How do regulations and standards shape what “good” looks like?

Regulations and standards establish the floor and guide implementation at scale. The UN Guiding Principles define the corporate responsibility to respect human rights and to enable remedy.¹ The OECD Due Diligence Guidance outlines a practical six-step due diligence cycle for identifying, preventing, and mitigating adverse impacts across the value chain.² ISO 20400 provides process guidance to embed sustainability into procurement strategy and supplier management.³ Australia’s Modern Slavery Act requires large entities to report on risks, actions, and effectiveness, reinforcing human rights due diligence in supply chains.⁴⁸ The EU’s Corporate Sustainability Due Diligence Directive establishes binding due diligence duties for large companies operating in the EU, with staged thresholds and enforcement set out in the final 2024 text.⁵

How should you design the Code for clarity and auditability?

Leaders write with precision.

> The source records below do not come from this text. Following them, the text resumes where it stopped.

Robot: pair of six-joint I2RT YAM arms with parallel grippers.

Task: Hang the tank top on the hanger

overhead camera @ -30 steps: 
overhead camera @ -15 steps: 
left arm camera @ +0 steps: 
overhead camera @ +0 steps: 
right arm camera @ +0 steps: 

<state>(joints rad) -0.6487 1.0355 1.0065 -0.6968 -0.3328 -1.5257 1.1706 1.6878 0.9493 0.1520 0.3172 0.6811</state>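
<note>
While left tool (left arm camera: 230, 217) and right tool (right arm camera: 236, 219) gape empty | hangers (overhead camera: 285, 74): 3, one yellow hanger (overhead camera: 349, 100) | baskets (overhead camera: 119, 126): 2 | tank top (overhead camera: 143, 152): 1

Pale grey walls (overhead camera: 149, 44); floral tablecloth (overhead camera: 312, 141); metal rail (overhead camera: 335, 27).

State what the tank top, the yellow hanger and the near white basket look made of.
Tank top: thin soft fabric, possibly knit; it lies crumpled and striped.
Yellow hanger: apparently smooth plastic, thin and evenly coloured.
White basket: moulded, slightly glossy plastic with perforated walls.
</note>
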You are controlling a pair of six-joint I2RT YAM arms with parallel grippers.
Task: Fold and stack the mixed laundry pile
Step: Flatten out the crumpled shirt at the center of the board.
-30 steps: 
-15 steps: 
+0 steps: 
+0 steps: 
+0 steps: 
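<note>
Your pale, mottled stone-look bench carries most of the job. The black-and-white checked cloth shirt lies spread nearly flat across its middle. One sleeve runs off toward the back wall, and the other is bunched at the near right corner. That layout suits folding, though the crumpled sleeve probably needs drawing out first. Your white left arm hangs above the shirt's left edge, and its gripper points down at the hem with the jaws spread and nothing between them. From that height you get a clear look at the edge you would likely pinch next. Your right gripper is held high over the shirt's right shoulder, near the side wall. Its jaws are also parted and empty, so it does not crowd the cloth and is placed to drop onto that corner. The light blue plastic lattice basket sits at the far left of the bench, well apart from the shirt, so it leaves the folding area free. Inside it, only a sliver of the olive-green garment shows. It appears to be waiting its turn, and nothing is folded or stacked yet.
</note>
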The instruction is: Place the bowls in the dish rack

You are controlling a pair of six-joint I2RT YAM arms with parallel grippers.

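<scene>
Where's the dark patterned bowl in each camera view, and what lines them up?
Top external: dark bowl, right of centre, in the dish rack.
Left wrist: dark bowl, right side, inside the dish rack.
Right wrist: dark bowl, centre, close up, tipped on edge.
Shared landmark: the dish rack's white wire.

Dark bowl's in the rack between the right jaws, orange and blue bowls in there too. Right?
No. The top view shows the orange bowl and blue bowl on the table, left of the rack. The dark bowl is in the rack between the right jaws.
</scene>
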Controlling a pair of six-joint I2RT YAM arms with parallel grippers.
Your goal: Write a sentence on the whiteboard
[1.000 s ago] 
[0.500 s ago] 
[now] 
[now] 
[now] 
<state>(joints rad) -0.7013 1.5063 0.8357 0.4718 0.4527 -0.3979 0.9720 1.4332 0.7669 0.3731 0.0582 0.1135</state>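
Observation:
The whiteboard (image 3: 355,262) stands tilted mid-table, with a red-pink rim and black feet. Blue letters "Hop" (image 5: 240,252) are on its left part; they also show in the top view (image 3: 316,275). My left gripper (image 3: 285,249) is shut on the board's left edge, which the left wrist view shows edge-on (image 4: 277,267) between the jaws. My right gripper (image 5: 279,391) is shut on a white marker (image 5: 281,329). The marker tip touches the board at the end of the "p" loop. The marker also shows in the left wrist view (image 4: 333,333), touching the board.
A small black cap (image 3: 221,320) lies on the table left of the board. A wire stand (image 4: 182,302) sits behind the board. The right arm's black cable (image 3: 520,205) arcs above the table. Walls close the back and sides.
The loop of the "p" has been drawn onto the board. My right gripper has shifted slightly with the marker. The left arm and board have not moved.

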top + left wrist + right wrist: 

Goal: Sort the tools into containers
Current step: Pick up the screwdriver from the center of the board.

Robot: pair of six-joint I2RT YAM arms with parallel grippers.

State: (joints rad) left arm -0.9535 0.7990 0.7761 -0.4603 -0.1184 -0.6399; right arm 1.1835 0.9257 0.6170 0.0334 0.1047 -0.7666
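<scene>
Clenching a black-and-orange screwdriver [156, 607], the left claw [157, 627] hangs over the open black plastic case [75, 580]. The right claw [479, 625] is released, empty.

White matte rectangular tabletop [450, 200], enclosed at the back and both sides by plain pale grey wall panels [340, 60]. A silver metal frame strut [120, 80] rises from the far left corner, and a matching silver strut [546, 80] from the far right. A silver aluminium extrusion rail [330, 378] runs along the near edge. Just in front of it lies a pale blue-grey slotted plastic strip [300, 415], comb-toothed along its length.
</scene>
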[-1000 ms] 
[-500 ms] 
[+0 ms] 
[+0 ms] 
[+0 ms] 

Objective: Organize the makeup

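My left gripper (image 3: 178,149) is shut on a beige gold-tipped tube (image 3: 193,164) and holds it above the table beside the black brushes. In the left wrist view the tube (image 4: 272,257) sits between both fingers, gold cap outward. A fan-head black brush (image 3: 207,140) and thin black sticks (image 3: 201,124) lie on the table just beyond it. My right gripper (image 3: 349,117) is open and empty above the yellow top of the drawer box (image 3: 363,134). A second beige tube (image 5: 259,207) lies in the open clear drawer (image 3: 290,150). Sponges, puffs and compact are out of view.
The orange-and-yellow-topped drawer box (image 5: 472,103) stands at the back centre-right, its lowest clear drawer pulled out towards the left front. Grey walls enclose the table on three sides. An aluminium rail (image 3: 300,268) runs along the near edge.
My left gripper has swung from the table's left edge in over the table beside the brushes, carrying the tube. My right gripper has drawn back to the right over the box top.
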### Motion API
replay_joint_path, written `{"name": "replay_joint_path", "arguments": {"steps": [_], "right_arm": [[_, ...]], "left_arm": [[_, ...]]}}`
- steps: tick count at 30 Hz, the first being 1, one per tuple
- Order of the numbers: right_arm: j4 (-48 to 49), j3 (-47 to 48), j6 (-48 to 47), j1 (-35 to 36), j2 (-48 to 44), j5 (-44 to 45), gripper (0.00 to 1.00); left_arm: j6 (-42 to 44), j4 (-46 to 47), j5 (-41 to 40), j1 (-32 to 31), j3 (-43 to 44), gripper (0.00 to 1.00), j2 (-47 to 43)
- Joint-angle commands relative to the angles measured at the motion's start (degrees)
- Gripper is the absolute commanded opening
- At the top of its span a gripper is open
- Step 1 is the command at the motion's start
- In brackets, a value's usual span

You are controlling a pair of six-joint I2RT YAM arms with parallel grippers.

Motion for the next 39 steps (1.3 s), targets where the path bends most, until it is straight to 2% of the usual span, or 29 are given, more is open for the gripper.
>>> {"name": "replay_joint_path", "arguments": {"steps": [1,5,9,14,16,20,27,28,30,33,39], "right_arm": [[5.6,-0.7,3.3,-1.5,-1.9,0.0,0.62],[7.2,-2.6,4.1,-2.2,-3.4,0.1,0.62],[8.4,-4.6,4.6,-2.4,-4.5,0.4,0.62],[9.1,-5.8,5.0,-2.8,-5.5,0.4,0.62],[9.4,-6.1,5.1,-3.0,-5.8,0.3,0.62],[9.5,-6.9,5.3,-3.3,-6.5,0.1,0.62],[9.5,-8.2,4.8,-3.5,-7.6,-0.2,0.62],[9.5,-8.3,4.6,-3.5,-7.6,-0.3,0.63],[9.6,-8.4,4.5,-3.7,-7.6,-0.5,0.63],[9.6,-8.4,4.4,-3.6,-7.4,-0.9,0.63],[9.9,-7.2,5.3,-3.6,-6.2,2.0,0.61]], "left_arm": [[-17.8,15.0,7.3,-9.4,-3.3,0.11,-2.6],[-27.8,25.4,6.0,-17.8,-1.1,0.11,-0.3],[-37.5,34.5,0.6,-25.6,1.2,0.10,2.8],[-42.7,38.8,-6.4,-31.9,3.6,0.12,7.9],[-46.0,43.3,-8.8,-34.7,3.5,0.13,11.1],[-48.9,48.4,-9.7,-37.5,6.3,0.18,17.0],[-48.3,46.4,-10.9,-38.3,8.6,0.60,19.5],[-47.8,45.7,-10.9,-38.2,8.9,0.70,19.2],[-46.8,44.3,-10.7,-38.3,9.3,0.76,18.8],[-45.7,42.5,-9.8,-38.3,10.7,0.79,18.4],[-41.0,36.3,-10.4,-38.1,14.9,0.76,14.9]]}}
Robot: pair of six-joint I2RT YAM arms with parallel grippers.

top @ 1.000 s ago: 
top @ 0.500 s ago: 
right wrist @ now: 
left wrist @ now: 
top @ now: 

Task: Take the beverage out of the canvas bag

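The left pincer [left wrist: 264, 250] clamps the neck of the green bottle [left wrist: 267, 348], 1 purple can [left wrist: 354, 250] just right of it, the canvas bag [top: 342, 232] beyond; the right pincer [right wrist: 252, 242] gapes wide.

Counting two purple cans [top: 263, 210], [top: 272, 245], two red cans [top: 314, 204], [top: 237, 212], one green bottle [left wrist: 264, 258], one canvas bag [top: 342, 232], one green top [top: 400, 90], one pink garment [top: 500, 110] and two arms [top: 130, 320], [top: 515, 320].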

Start by mapping Code topics to authoritative references. Each clause should cite the source standard so auditors and suppliers see the lineage. Define “must,” “should,” and “may” to avoid ambiguity. Provide evidence expectations for each requirement: time-stamped payroll records, worker interviews, chemical inventories, grievance logs, and CAPA registers. Align environmental and social disclosures with GRI 414 (Supplier Social Assessment) so your reporting mirrors the data you collect during audits.⁹ Embed escalation logic: non-conformity categories, corrective action deadlines, and consequences for repeated failure. Referencing a recognised audit protocol such as SMETA improves comparability and reduces supplier audit fatigue.⁷

What audit mechanisms work in practice?

Effective programs use a layered approach. First, conduct desktop risk screens using country, sector, and product risk indices to prioritise sites. Second, deploy self-assessments for low-risk suppliers and verified third-party audits for medium and high-risk sites. Third, run unannounced or semi-announced audits in high-risk contexts to validate reality. SMETA’s methodology combines document review, management and worker interviews, site tours, and environmental checks, and maps findings to a corrective action plan.⁷ For environmental and procurement integration, pair social audits with ISO 20400 process reviews to confirm sustainability is embedded in sourcing decisions and supplier performance management.³

How do you integrate due diligence into procurement workflows?

Procurement must carry the baton, not just compliance. Integrate Code acceptance into onboarding and contract award. Use weighted evaluation criteria that include human rights, safety, and environmental performance alongside price and quality. Require high-risk suppliers to submit evidence or certifications before purchase orders are released. Build milestone-based CAPA verification into payment terms for corrective actions. Map the OECD six-step cycle to your supplier lifecycle: policy, risk assessment, actions, tracking, communication, and remediation.² Align reporting with the Modern Slavery Act’s minimum content to streamline annual statements and reduce duplication.⁴

Which metrics prove the program is working?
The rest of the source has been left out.